The material presented
here is not Al-Anon Conference Approved Literature. It is a method
to exchange
information, ideas, feelings, problems and solutions on a personal
level.
Not to long ago I burnt my hand, could have been worse, but was by far the worse burn I have ever had.
I was boiled some water in the microwave at work. I was pouring the water into my container and the container tipped, I reached for it, caught it, but poured boiling water over my hand. I was right if front of the sink, and ran cold water over my hand.
When I was filling out the incident report (since this took place at work I had to) there was a question that asked what I could do differently to make sure this doesn't happen again. I answered "Not try to catch my lunch next time".
That night I chaired a meeting. I can't remember what the topics were, but someone moved me by their share so I felt that I needed to share as well. In my share I spoke of gratitude. While I was running my hand under the cold water I was feeling grateful that I was right next to the sink. I also remembered that I was laughing at myself. I was grateful for seeing the humor in the situation.

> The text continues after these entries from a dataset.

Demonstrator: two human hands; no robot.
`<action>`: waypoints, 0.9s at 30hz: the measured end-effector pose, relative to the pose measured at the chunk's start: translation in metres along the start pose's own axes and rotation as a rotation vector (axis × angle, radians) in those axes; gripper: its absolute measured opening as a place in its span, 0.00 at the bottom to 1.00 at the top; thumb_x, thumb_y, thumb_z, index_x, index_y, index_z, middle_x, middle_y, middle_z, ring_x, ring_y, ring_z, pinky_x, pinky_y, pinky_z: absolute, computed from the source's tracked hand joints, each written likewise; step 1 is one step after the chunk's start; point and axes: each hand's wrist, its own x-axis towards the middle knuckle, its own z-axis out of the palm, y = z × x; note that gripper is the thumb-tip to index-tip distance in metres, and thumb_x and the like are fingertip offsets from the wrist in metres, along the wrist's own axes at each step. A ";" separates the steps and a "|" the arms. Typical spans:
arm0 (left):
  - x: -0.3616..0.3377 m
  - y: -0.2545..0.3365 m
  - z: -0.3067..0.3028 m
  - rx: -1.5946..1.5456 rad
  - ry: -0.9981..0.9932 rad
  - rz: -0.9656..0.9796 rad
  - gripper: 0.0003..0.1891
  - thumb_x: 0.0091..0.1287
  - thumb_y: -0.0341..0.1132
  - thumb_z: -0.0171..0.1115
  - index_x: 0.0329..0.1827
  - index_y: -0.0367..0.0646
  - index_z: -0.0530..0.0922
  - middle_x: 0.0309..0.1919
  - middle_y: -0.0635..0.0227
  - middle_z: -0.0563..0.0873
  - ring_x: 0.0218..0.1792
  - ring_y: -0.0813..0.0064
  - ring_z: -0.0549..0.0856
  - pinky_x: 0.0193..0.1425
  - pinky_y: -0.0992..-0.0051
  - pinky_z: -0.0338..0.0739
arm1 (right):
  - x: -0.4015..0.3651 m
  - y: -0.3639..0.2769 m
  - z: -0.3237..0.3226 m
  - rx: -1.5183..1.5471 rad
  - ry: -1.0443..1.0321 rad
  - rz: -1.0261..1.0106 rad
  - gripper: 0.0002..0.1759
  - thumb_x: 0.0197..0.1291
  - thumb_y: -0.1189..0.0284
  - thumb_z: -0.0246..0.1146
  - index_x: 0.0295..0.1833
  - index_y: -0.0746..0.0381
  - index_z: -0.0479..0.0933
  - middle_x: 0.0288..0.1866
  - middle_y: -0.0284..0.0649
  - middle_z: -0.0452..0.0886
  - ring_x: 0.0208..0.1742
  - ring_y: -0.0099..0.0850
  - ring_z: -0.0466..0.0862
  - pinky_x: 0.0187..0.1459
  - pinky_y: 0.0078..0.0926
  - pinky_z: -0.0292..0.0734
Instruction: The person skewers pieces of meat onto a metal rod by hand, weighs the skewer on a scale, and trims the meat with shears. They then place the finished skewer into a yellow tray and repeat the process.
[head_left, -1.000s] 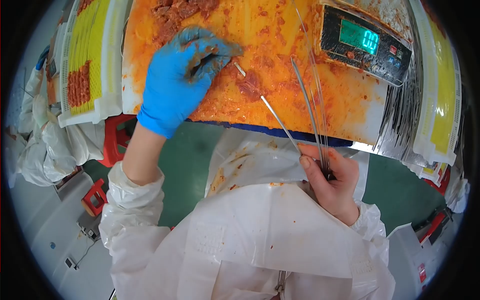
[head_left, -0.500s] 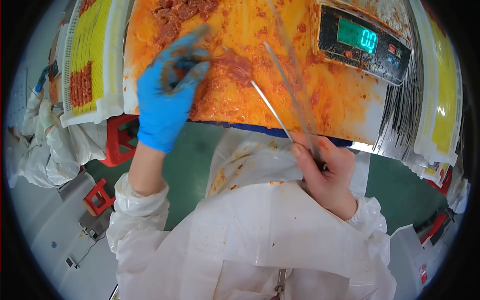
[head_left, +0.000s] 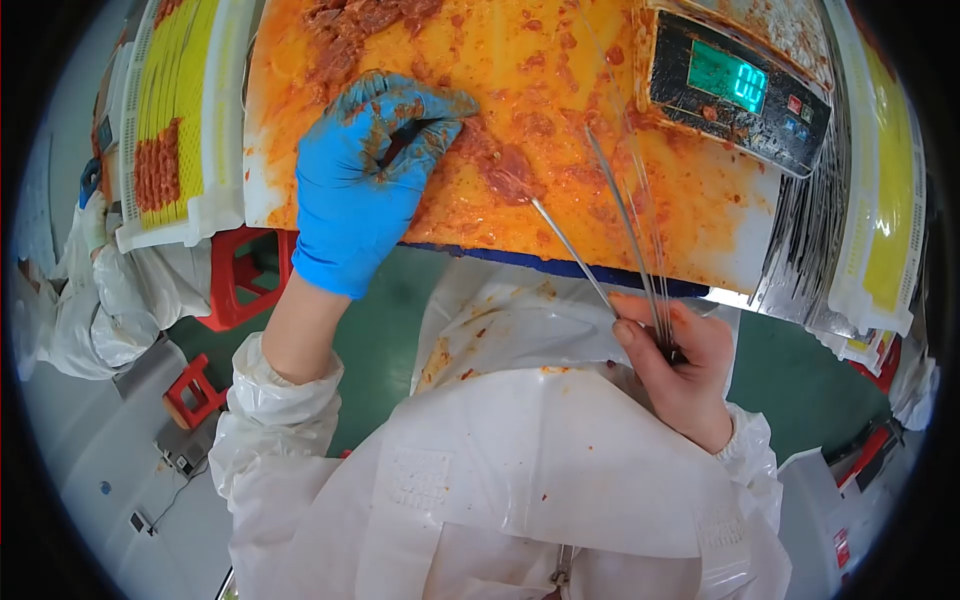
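My left hand [head_left: 375, 160], in a sauce-smeared blue glove, pinches the far end of a meat piece [head_left: 510, 178]. That meat is threaded on the tip of a thin metal skewer [head_left: 570, 245]. My bare right hand [head_left: 680, 365] grips this skewer's lower end between thumb and finger. Several more bare metal skewers [head_left: 632, 220] stick out of the same hand, fanned toward the board. Beneath lies an orange, sauce-covered cutting board [head_left: 600, 235]. A pile of raw marinated meat [head_left: 350, 35] lies on it beyond my left hand.
A digital scale [head_left: 740, 95] reading 0.0 stands at the board's right. Many loose metal skewers [head_left: 805, 225] lie beside it. A yellow-and-white tray [head_left: 180, 110] at left holds meat skewers; another yellow tray [head_left: 885, 180] is far right. Red stools [head_left: 240, 280] and a co-worker's sleeve [head_left: 115, 310] show at left.
My left hand has moved right and its fingers have closed on the meat at the skewer's tip. My right hand has shifted slightly right and down with the skewers.
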 end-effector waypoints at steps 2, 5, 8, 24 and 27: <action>0.001 0.002 0.000 0.088 0.009 0.076 0.08 0.59 0.15 0.63 0.39 0.34 0.82 0.44 0.66 0.79 0.46 0.75 0.81 0.51 0.77 0.80 | -0.002 0.001 -0.001 -0.033 0.010 0.001 0.12 0.57 0.78 0.66 0.47 0.63 0.82 0.21 0.41 0.78 0.18 0.25 0.78 0.24 0.22 0.71; -0.004 -0.007 0.007 -0.058 0.055 0.073 0.08 0.59 0.16 0.64 0.40 0.34 0.82 0.45 0.66 0.79 0.45 0.75 0.81 0.50 0.78 0.79 | 0.016 -0.015 0.012 -0.152 0.023 -0.094 0.11 0.56 0.78 0.67 0.46 0.63 0.81 0.21 0.42 0.77 0.18 0.26 0.78 0.24 0.23 0.71; -0.003 -0.008 -0.001 -0.165 0.006 -0.057 0.07 0.60 0.20 0.64 0.41 0.35 0.83 0.42 0.68 0.82 0.43 0.78 0.81 0.48 0.79 0.77 | 0.032 -0.013 0.029 -0.137 0.083 -0.182 0.10 0.55 0.78 0.67 0.44 0.64 0.81 0.20 0.42 0.77 0.18 0.26 0.77 0.23 0.22 0.70; 0.033 -0.006 -0.003 -0.117 0.039 0.071 0.08 0.59 0.20 0.65 0.41 0.36 0.82 0.37 0.67 0.84 0.35 0.76 0.81 0.40 0.79 0.77 | 0.004 -0.008 -0.002 0.028 0.018 0.099 0.11 0.58 0.80 0.65 0.48 0.65 0.82 0.23 0.34 0.82 0.21 0.18 0.79 0.25 0.14 0.72; 0.021 -0.002 0.000 -0.179 0.048 -0.024 0.07 0.59 0.19 0.64 0.40 0.35 0.82 0.38 0.66 0.84 0.38 0.75 0.82 0.41 0.79 0.78 | -0.003 -0.006 -0.008 0.021 0.031 0.038 0.11 0.58 0.80 0.65 0.47 0.65 0.82 0.22 0.35 0.80 0.20 0.17 0.77 0.24 0.15 0.70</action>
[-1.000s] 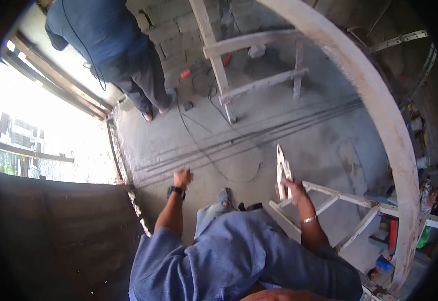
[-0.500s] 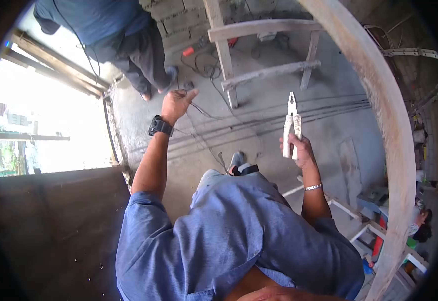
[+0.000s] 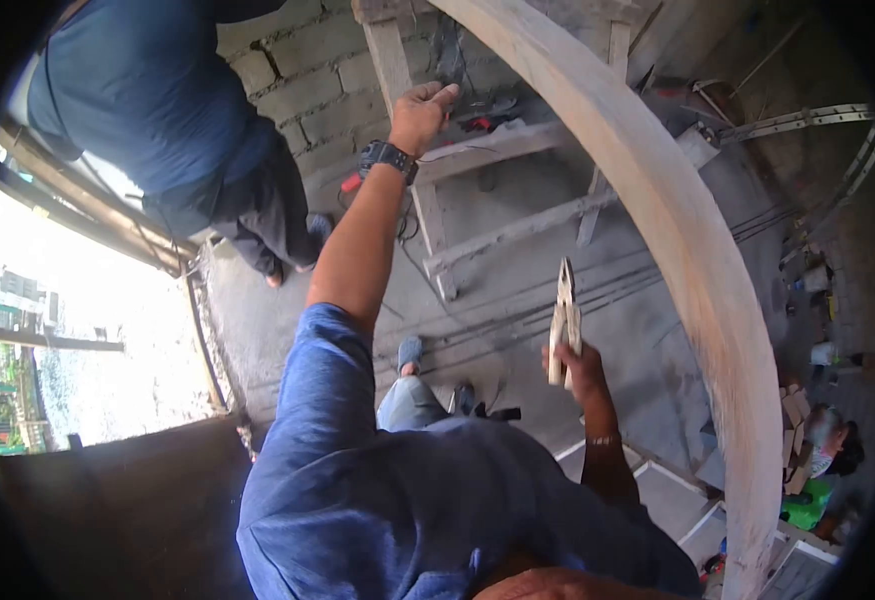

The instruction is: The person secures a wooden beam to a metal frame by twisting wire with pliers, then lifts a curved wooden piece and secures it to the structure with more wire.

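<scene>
My left hand [image 3: 421,118], with a black watch on its wrist, is stretched forward above a wooden trestle [image 3: 492,152]. Its fingers are closed together; what they hold is too small to make out, though dark thin strands show just beyond them. In my right hand [image 3: 585,374] is a pair of pliers [image 3: 566,318] with pale handles, gripped by the handles, jaws pointing forward and away from me. The pliers are held over the concrete floor, between my body and the trestle.
A curved wooden beam [image 3: 692,260] sweeps across the right side, close to me. Another person [image 3: 147,110] in a dark blue shirt stands at the upper left near the block wall [image 3: 342,95]. Cables [image 3: 497,325] lie on the floor. Bright window opening [image 3: 87,350] at left.
My left hand has reached forward and right, from over the floor to the trestle. My view has shifted, and one foot shows further forward. The pliers stay in my right hand.
</scene>
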Motion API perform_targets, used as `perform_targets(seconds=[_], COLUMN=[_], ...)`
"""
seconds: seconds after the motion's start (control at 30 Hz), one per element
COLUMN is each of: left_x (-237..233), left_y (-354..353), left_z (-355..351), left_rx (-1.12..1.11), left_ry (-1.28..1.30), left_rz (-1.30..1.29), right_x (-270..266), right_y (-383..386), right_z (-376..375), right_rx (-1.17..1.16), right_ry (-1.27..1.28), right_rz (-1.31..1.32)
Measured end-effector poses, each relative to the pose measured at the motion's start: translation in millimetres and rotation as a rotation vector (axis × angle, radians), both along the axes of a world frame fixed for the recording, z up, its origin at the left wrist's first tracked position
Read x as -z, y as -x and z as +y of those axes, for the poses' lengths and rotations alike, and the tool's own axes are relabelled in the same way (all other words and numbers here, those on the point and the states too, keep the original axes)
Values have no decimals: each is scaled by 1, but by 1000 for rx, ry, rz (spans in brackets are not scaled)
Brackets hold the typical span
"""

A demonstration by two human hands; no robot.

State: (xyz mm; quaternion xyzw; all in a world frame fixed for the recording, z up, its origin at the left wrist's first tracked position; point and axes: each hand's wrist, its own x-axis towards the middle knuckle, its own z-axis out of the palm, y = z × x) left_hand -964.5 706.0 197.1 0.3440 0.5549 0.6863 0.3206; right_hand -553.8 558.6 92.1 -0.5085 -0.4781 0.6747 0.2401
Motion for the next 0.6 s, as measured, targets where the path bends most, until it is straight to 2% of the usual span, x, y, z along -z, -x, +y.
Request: perform_targets(seconds=[0.07, 0.13, 0.2, 0.27, 0.33, 0.43, 0.5, 0.6], left_x=[11, -1, 2, 1, 4, 4, 12, 17], left_y=[13, 33, 49, 52, 60, 63, 69, 89], left_z=[44, 86, 117, 129, 140, 145, 149, 142], left_rx=[-1, -53, -24, -70, -48, 52, 94, 194], left_ry=[16, -39, 44, -63, -82, -184, -245, -150], left_rz=[-48, -230, -218, -283, -313, -365, -580, -541], right_x=[8, -7, 1, 3, 0, 6, 3, 7], right_y=[-2, 10, 20, 31, 56, 82, 103, 131], right_z=[-5, -1, 10, 5, 20, 41, 69, 116], right_rx=[42, 93, 121, 144, 123, 159, 137, 78], right_ry=[9, 65, 83, 137, 80, 84, 62, 4], right_rz=[-32, -136, -147, -156, -188, -135, -137, -152])
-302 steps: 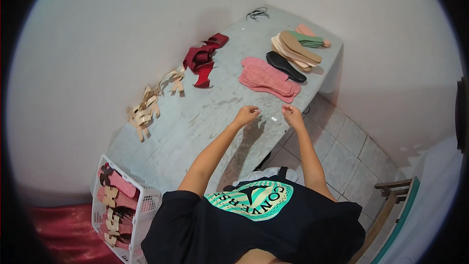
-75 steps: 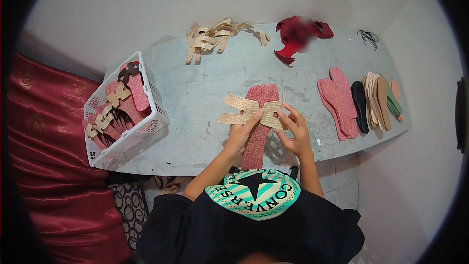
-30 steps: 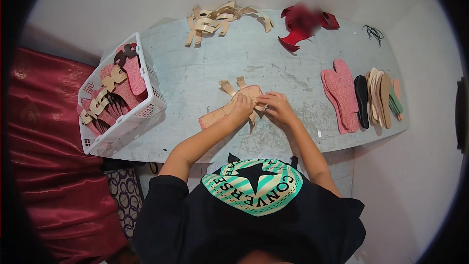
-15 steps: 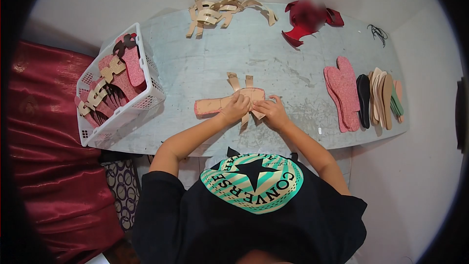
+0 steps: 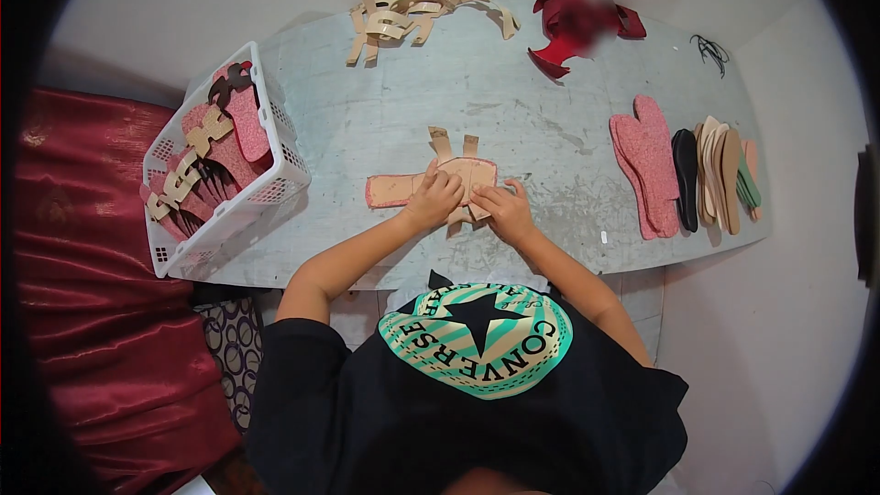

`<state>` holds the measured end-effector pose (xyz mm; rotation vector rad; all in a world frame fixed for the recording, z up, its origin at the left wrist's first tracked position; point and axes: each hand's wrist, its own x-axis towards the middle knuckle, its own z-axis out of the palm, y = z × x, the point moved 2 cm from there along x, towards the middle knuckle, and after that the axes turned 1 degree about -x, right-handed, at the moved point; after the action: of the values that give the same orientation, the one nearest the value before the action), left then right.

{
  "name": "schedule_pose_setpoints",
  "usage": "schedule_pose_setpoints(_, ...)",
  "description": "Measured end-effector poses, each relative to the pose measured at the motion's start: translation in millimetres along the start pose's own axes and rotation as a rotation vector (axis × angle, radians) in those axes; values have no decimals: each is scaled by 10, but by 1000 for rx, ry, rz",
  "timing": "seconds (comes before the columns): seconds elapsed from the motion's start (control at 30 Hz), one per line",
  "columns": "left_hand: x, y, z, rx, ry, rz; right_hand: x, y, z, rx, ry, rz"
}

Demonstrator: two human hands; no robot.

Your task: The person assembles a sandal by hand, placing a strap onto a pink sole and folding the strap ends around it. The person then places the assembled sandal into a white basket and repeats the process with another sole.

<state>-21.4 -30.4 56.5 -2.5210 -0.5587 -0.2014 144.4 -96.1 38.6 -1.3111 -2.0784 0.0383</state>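
A tan insole [image 5: 390,190] with a pink edge lies across the middle of the table, its narrow end to the left. Two beige strap ends [image 5: 440,143] stick out past its far side, and another strap end [image 5: 460,224] shows at the near side. My left hand [image 5: 434,198] is on the insole's middle with curled fingers gripping it, the index finger reaching toward the far edge. Close beside it, my right hand [image 5: 504,208] has its fingertips closed on a strap piece [image 5: 478,211] folded at the near edge. My fingers hide part of the straps.
At left stands a white basket [image 5: 295,170] of pink soles and straps. Beige straps [image 5: 390,26] and red shoe pieces [image 5: 556,53] lie along the back. Pink sole sheets [image 5: 646,165], a black sole [image 5: 684,179] and tan soles [image 5: 729,181] lie at right, below black cords [image 5: 709,53].
My left hand has shifted slightly left and its fingers have loosened from a tight pinch, the index finger stretching out. My right hand stays at the near edge of the insole.
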Motion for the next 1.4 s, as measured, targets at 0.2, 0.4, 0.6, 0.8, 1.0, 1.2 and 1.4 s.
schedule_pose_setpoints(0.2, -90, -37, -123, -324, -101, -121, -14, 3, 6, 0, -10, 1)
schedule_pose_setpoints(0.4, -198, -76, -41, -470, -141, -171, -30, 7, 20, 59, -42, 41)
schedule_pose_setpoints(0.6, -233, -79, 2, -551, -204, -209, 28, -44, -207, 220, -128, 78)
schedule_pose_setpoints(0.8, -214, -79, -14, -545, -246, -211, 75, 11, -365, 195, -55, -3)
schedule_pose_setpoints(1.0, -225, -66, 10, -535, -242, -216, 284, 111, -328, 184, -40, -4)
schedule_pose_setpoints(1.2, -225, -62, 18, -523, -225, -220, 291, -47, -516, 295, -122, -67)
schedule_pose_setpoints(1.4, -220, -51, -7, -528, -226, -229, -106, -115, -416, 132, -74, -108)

I then thought about the pain that I was caused by trying to save something that I didn't need to save. If my lunch would have tipped it would have landed in the sink, been easy to clean, I could have walked to the store and got something else, and I didn't really like that lunch in the first place.
Then a thought came to me in the middle of my share. How many times have I been have I been "burnt" because of my trying to hold on to my "A"? As my hand was throbbing I thought that this could be the most painful lesson I have ever learned and needed from HP. Holding on to my hubby right now and trying to save him is only hurting me, hurting him, HP will be there to help him up, and I really don't like him right now.
I need to let him fall. I need to stop reaching out to save him.
I gave him and ultimatum before he was released from jail. He has crossed every line I laid down in just two short months. It is time I stopped reaching and follow through with what I said would happen.
I am tired of being burned, and the only way I am going to heal is if I stop putting my hand in the hot water where it doesn't belong.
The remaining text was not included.